Would you repeat the entries beneath, with nothing changed?

☆ ☆ ☆ ☆

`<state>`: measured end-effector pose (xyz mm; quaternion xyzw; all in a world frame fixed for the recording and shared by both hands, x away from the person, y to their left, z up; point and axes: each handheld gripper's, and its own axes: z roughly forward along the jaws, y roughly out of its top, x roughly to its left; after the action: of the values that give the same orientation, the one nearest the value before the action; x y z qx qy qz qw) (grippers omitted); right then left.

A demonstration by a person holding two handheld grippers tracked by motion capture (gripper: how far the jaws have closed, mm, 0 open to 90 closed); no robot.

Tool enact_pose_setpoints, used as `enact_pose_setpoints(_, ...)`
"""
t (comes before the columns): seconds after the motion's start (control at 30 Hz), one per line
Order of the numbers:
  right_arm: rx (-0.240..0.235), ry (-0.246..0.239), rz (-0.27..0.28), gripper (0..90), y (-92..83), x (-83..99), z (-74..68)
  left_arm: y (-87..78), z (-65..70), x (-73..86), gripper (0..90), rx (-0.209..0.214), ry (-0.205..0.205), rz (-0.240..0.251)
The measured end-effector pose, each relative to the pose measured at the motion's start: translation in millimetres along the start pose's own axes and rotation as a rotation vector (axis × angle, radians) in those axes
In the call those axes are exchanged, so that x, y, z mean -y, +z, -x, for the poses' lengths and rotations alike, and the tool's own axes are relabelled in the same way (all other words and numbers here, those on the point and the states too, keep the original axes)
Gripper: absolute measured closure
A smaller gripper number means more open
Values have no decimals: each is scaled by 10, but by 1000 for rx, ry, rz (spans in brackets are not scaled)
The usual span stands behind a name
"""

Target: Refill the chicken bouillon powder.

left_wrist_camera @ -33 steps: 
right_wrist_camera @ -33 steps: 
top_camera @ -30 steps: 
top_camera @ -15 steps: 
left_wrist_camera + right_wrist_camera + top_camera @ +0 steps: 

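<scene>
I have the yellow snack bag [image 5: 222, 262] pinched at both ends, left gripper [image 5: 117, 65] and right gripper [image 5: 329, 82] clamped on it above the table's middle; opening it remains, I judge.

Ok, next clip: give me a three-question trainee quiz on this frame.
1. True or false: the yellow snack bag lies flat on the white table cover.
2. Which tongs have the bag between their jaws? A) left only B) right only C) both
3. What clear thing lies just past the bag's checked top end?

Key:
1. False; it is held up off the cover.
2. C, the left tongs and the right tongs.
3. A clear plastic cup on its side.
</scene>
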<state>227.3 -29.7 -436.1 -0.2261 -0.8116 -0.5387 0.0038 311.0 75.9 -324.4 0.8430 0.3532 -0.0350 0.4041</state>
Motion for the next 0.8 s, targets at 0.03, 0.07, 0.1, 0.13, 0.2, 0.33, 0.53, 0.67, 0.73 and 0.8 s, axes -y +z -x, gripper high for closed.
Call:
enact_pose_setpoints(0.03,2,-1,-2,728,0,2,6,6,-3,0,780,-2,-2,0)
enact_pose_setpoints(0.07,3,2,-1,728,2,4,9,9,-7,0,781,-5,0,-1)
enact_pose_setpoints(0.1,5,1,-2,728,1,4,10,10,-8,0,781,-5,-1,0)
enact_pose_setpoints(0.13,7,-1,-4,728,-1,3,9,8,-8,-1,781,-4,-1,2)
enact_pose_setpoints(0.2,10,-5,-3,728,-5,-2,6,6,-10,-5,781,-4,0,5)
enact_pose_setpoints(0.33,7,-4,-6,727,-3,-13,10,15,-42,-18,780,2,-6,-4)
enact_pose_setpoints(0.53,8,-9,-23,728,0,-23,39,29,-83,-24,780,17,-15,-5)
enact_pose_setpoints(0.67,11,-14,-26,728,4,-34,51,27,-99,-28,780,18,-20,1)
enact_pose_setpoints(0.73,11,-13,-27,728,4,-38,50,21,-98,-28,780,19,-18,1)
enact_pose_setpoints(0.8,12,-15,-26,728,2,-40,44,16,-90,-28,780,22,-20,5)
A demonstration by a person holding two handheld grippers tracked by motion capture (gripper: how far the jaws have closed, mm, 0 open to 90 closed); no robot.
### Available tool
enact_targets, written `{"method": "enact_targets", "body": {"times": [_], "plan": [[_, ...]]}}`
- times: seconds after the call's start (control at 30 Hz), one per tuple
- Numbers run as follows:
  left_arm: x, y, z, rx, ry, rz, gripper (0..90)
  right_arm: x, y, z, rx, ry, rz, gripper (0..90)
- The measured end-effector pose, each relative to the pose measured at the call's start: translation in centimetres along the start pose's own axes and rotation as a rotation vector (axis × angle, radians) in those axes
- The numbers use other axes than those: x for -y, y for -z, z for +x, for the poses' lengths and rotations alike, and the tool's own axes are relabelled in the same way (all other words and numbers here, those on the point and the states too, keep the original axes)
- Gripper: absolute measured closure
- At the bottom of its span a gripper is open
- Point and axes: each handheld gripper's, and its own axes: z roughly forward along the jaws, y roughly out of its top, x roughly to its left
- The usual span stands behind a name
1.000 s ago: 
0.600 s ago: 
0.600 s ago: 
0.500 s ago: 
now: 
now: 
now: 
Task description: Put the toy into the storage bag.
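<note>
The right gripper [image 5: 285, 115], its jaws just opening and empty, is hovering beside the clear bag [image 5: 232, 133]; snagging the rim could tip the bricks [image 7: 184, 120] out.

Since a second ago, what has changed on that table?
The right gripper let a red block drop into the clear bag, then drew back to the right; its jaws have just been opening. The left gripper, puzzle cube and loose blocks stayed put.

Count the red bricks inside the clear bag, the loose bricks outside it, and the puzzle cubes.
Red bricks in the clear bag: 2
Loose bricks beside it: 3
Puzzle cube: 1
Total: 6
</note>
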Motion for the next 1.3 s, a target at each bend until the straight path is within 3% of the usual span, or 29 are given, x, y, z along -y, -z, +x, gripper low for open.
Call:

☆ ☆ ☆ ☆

◆ Answer space ◆
`<state>`: measured end-effector pose (xyz mm; quaternion xyzw; all in a world frame fixed for the recording and shared by both hands, x away from the person, y to their left, z up; point and axes: each handheld gripper's, and its own axes: z roughly forward along the jaws, y roughly out of its top, x roughly to its left; after the action: of the values that give the same orientation, the one nearest the value before the action; x y z qx qy qz qw) (grippers omitted); right then left.

A demonstration by a person holding two handheld grippers tracked by motion capture (gripper: how far the jaws have closed, mm, 0 open to 90 closed); no robot.

Tool enact_pose_setpoints, used as `enact_pose_setpoints(_, ...)`
"""
t (comes before the columns): seconds after the motion's start (control at 30 Hz), one per line
Order of the numbers:
  right_arm: rx (-0.240..0.235), ry (-0.246..0.239), rz (-0.27..0.28), gripper (0..90), y (-92..83), x (-83..99), z (-74..68)
  left_arm: y (-87..78), z (-65..70), x (-73..86), gripper (0..90), rx (-0.209..0.214), ry (-0.205..0.205), rz (-0.240..0.251)
The measured end-effector pose, each relative to the pose measured at the motion's start: translation in millimetres along the start pose's own axes and rotation as a rotation vector (axis × angle, radians) in those axes
In the call those axes are exchanged, so that x, y, z mean -y, +z, -x, for the poses' lengths and rotations alike, and the tool's own axes are relabelled in the same way (all other words and numbers here, those on the point and the states too, keep the original axes)
Gripper: absolute measured closure
A smaller gripper number means more open
Values have no decimals: each is scaled by 10, but by 1000 for rx, ry, rz (spans in brackets are not scaled)
The usual span stands behind a name
"""

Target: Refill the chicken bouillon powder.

left_wrist_camera @ -33 steps: 
right_wrist_camera @ -33 steps: 
top_camera @ -30 steps: 
top_camera @ -15 steps: 
left_wrist_camera + right_wrist_camera + top_camera @ +0 steps: 

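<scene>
I have the yellow snack bag [image 5: 222, 262] pinched at both ends, left gripper [image 5: 117, 65] and right gripper [image 5: 329, 82] clamped on it above the table's middle; opening it remains, I judge.

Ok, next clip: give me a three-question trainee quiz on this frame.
1. True or false: the yellow snack bag lies flat on the white table cover.
2. Which tongs have the bag between their jaws? A) left only B) right only C) both
3. What clear thing lies just past the bag's checked top end?

Key:
1. False; it is held up off the cover.
2. C, the left tongs and the right tongs.
3. A clear plastic cup on its side.
</scene>
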<state>227.3 -29.7 -436.1 -0.2261 -0.8116 -0.5387 0.0038 311.0 75.9 -324.4 0.8430 0.3532 -0.0350 0.4041</state>
Motion for the next 0.8 s, targets at 0.03, 0.07, 0.1, 0.13, 0.2, 0.33, 0.53, 0.67, 0.73 and 0.8 s, axes -y +z -x, gripper high for closed.
Call:
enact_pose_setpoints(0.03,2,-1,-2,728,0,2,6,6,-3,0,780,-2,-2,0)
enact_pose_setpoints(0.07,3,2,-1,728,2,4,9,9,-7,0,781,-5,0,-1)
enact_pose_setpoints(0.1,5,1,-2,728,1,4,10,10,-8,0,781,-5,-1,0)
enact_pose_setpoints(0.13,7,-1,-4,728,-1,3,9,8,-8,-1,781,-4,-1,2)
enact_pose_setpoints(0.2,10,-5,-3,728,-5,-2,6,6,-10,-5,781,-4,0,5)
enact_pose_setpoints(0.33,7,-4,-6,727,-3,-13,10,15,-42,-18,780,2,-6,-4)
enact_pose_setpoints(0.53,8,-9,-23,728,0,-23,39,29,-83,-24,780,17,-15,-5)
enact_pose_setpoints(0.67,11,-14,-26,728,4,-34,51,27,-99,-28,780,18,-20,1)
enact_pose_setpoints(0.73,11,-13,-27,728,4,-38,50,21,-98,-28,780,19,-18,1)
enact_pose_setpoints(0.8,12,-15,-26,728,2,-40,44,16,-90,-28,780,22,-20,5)
A demonstration by a person holding two handheld grippers tracked by motion capture (gripper: how far the jaws have closed, mm, 0 open to 90 closed); no robot.
### Available tool
enact_targets, written `{"method": "enact_targets", "body": {"times": [_], "plan": [[_, ...]]}}`
- times: seconds after the call's start (control at 30 Hz), one per tuple
- Numbers run as follows:
  left_arm: x, y, z, rx, ry, rz, gripper (0..90)
  right_arm: x, y, z, rx, ry, rz, gripper (0..90)
- The measured end-effector pose, each relative to the pose measured at the call's start: translation in centimetres along the start pose's own axes and rotation as a rotation vector (axis × angle, radians) in those axes
- The numbers use other axes than those: x for -y, y for -z, z for +x, for the poses' lengths and rotations alike, and the tool's own axes are relabelled in the same way (all other words and numbers here, those on the point and the states too, keep the original axes)
- Gripper: absolute measured closure
- At the bottom of its span a gripper is open
- Point and axes: each handheld gripper's, and its own axes: z roughly forward along the jaws, y roughly out of its top, x roughly to its left
- The usual span stands behind a name
1.000 s ago: 
0.600 s ago: 
0.600 s ago: 
0.500 s ago: 
now: 
now: 
now: 
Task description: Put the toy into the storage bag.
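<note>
The right gripper [image 5: 285, 115], its jaws just opening and empty, is hovering beside the clear bag [image 5: 232, 133]; snagging the rim could tip the bricks [image 7: 184, 120] out.

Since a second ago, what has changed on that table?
The right gripper let a red block drop into the clear bag, then drew back to the right; its jaws have just been opening. The left gripper, puzzle cube and loose blocks stayed put.

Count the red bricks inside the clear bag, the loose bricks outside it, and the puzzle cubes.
Red bricks in the clear bag: 2
Loose bricks beside it: 3
Puzzle cube: 1
Total: 6
</note>
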Motion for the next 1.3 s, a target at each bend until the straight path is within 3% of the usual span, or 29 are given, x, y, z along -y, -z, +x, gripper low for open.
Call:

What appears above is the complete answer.